What is needed
Throughout the records below, find each line holding "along" and copy it.

[Records drawn from a dataset]
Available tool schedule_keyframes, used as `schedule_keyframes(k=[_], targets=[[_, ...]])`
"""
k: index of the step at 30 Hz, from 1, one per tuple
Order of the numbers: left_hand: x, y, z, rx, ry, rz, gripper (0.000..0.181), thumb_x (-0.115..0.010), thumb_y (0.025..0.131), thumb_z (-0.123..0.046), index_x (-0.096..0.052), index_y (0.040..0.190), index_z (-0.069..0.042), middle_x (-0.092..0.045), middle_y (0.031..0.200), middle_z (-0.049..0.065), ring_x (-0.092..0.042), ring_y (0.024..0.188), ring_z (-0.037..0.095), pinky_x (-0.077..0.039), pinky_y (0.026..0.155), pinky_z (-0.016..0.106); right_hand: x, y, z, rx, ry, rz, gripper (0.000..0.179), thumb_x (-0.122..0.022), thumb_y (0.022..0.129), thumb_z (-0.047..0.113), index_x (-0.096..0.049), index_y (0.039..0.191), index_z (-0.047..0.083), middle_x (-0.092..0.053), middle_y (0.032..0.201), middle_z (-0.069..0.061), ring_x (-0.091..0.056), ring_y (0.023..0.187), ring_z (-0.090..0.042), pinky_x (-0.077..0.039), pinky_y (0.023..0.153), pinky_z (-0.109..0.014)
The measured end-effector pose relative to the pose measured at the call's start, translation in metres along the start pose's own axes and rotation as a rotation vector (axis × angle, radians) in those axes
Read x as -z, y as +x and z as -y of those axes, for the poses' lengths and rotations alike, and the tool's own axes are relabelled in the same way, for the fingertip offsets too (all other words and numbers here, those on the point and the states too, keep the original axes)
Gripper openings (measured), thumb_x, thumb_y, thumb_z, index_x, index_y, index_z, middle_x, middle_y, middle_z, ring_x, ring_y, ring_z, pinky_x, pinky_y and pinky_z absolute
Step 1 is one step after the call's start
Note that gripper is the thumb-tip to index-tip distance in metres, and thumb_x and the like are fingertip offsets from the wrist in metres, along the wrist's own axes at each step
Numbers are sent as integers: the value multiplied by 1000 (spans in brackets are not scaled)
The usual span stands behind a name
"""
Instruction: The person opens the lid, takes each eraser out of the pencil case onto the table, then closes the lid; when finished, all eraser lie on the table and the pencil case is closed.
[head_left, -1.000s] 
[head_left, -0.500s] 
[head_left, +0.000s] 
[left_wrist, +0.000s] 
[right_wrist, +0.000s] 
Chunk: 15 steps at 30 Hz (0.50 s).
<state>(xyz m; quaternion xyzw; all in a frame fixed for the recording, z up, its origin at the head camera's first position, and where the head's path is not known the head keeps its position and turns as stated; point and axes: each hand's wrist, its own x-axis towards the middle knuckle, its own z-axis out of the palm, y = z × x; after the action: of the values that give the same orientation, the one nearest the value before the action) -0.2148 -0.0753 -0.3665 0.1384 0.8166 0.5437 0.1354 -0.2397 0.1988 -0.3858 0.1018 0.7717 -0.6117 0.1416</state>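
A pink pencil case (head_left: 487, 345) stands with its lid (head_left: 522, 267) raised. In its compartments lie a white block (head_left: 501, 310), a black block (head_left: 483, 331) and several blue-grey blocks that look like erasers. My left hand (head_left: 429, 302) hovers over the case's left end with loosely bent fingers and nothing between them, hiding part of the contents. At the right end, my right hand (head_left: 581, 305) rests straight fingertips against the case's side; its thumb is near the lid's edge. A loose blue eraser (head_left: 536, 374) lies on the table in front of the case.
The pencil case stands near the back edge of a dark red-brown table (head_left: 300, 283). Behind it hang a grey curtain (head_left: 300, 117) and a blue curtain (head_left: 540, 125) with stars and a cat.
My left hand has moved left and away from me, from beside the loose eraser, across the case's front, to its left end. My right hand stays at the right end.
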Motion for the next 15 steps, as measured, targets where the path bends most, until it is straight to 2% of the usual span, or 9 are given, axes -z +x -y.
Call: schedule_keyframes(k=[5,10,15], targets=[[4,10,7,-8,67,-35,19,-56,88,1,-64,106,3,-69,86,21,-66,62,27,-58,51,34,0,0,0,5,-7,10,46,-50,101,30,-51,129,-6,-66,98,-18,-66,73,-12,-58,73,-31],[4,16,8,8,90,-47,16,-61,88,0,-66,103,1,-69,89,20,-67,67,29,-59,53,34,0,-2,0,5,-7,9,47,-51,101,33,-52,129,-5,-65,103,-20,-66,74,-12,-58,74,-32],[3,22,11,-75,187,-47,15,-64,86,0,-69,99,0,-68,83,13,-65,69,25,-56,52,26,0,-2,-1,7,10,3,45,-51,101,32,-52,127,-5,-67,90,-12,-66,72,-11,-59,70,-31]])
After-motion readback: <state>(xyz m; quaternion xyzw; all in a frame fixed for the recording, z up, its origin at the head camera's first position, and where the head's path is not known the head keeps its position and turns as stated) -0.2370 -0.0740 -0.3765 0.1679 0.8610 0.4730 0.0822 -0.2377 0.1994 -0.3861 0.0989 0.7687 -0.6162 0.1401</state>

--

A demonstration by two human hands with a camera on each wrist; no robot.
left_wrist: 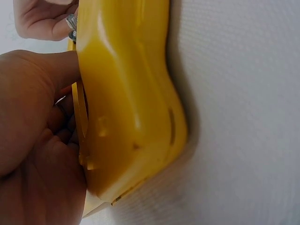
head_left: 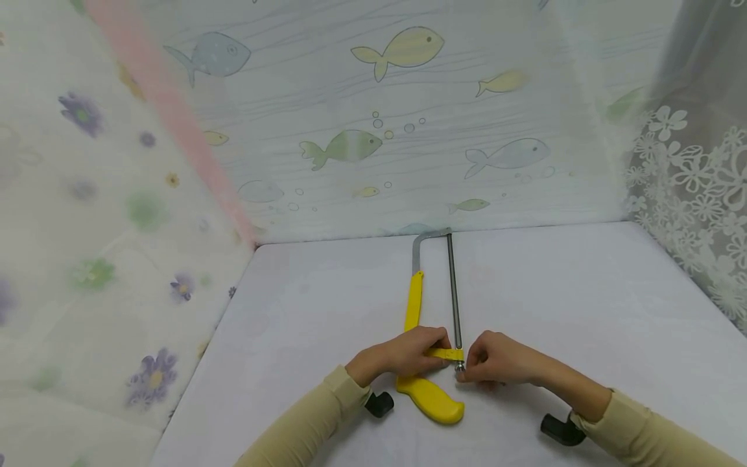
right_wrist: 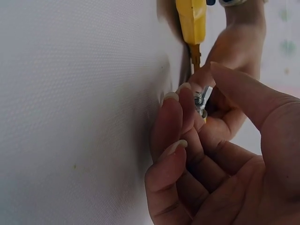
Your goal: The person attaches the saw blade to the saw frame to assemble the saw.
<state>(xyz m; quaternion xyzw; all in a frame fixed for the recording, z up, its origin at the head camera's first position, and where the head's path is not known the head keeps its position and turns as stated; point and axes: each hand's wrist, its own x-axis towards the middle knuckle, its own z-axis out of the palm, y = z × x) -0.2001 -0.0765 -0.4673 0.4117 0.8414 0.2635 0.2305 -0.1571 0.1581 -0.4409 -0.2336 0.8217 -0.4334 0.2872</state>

Response for this exercise
The measured end-effector pose relative to the pose measured at the call's start, translation in metres along the start pose's own axes and rotation as a rotation vector (axis × angle, radians) in those axes
Note that gripper is the thumb-tip to index-tip distance in metres, and thumb_x and the like are fingertip offsets from the wrist in metres, along the wrist's own axes at each step

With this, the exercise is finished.